Sunrise tantalize, evil eyes hypnotize: that is the morning, Congo pink. Any morning, every morning. Blossomy rose-color birdsong air streaked sour with breakfast cookfires.

- Barbara Kingsolver, The Poisonwood Bible

Yes, I am finally reading this book that everyone else read over a decade ago. The equatorial climate beckoned. Also, I’d mistakenly left Friend of Kafka at home.

With so little color outdoors in the northern hemisphere as the end of the year draws close, it’s no wonder that candles and baking, along with books, come naturally to the fore. My bookstore is a bright, cozy oasis in Northport for a few more days this season, but it is not the only one. The warm light of an agate lamp in the window of Nature Gems is a comforting sight.


Barb’s Bakery, still open, still draws morning crowds, and Sally Coohon’s shop, Dolls and More, uses its expanded space to good effect, providing work room for sewers, quilters and knitters. Anyone looking to pursue one of these projects in a congenial atmosphere, with expert help at hand, will find “Sally’s store” a warm and welcome refuge from winter cold and solitude.


8 comments:

torchlakeviews said...

It's awfully hard to keep retail establishments going up here during the deep freeze, and I wish the Northport oases well. I think Barb and Sally ought to do a couple of guest posts while you're off lollygagging in warmer climes.

The Poisonwood Bible is one of my alltime favorite books for a lot of complicated reasons. I look forward to your review. In fact, maybe I'll dig it out and read it again myself.

Happy New Year! - Gerry
(I hate that Blogger makes me use "torchlakeviews" instead.)

P. J. Grath said...

A man who was my landlord for years started his own business ventures in Leland's Fishtown as a high school student, and his words of wisdom, engraved in my brain, were "The key to a seasonal business is to keep it seasonal." Actually, I tried for several years to make mine more than seasonal, but it didn't work, so now I take three months off--and getting away from winter makes David happy!

Barb's will be closed for the winter, too; the only question is when to when? Barb spends the winter in sunny Istanbul.

Sally will be soldiering on at Dolls and More, however, providing a much-needed getaway refuge for otherwise homebound Northporters. I like your idea of a guest post, too. I think we can arrange that.
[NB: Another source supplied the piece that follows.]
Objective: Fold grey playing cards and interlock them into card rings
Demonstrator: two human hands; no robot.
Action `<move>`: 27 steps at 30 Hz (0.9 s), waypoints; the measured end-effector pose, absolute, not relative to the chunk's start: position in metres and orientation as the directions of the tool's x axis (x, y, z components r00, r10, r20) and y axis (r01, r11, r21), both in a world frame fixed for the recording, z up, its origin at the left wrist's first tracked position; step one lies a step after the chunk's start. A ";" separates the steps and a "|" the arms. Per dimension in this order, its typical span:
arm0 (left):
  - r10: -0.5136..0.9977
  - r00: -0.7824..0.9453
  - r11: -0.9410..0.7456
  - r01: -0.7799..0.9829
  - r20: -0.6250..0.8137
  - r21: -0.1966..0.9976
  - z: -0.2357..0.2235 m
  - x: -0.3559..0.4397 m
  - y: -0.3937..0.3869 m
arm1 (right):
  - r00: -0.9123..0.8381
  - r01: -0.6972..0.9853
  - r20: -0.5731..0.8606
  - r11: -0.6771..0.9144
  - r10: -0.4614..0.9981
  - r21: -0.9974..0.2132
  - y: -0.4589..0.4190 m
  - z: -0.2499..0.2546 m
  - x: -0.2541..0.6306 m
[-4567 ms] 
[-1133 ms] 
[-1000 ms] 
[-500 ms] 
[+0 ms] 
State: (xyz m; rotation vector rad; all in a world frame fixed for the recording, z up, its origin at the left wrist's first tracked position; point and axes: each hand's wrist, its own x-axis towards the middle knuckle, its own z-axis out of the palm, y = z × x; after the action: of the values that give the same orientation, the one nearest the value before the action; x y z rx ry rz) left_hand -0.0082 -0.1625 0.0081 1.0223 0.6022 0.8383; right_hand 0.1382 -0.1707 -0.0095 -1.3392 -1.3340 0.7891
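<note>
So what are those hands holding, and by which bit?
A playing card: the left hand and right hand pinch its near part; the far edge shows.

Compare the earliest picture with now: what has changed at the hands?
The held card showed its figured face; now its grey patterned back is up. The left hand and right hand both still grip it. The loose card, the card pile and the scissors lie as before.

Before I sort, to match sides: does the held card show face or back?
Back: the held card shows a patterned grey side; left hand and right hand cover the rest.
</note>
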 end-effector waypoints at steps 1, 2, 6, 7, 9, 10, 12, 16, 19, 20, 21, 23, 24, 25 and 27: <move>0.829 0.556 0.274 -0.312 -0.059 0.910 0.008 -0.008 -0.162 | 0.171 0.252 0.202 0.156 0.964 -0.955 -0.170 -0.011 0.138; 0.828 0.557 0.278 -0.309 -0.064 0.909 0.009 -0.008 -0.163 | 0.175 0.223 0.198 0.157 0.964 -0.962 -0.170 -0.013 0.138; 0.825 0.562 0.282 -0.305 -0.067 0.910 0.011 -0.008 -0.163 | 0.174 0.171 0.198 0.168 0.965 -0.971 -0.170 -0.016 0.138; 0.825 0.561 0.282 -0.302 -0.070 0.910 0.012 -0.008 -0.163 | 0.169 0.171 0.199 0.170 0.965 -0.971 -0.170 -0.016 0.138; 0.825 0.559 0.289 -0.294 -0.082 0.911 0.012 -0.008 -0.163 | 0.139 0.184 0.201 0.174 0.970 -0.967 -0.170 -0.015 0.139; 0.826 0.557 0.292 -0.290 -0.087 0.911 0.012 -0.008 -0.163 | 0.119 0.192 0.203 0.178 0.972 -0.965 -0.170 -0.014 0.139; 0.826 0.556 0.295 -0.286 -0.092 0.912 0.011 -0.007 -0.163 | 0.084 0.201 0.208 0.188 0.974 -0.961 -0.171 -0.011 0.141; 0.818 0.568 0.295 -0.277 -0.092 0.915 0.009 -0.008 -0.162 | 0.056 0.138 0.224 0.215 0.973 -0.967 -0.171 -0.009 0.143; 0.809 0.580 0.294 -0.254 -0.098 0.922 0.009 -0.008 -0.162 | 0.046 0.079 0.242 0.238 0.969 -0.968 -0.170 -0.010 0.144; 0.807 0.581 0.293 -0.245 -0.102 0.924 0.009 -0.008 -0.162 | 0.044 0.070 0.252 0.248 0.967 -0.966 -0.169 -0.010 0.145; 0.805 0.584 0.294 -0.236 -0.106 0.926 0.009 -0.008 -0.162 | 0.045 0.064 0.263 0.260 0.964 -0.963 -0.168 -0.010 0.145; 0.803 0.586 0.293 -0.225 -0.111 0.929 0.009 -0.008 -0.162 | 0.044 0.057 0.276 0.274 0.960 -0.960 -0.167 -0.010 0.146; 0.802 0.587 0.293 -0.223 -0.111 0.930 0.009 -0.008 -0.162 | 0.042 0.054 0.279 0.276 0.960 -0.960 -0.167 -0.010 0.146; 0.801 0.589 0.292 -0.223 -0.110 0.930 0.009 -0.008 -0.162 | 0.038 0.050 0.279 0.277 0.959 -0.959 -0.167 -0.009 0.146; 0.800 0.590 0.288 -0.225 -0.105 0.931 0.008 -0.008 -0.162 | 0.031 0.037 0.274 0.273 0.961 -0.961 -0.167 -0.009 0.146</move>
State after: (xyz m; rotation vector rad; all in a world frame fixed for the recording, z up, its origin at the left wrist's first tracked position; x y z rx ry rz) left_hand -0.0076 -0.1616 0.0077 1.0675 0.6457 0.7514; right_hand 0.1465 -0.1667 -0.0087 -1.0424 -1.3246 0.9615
I'll say "Happy New Year!" now and tomorrow and the next day! What will it bring???

Dawn said...

Enjoy the book, it's a favorite of mine as well, and enjoy your warm months away too!

P. J. Grath said...

Thanks for the winter wishes, Dawn. I've just gotten through the part in POISONWOOD BIBLE where the Belgians have pulled out and Lumumba has been elected president....

Dawn said...

Kingsolver's parents went to college with my parents, and they remained friends up till my folks died in 04. I sort of feel connected to them...

P. J. Grath said...

That's interesting, Dawn. You must have met the parents then? I have reached page 368 (8 a.m. New Year's Eve), and the pace has become a relentless drumbeat.

Dawn said...

I've "met" the parents through stories from my own, and through their untiring support of the four "kids" (us) when both our parents died unexpectedly in 2004. I've talked to Mrs. Kingsolver on the phone. They are both wonderful. He is a country doctor, still making house calls in rural Kentucky for those who can't afford to pay. He often gets paid in chickens and zucchini.

P. J. Grath said...

Oh, thank you for telling me about Barbara Kingsolver's parents! They sound like lovely people and very much "old school." House calls? Paid in fresh vegetables and meat? Wow.

I finished the book sometime in the late afternoon at the bookstore on New Year's Eve. Reaching the end, I was overcome by the enormity of the story and couldn't talk about it at all in any detail, afraid I would break down in wracking sobs. Finally I made my way to the back of the store where a woman was browsing the stacks. She had told me she'd started the book but hadn't gotten very far with it. I told her to go back to it. "It's worth it!" That was about all I could say.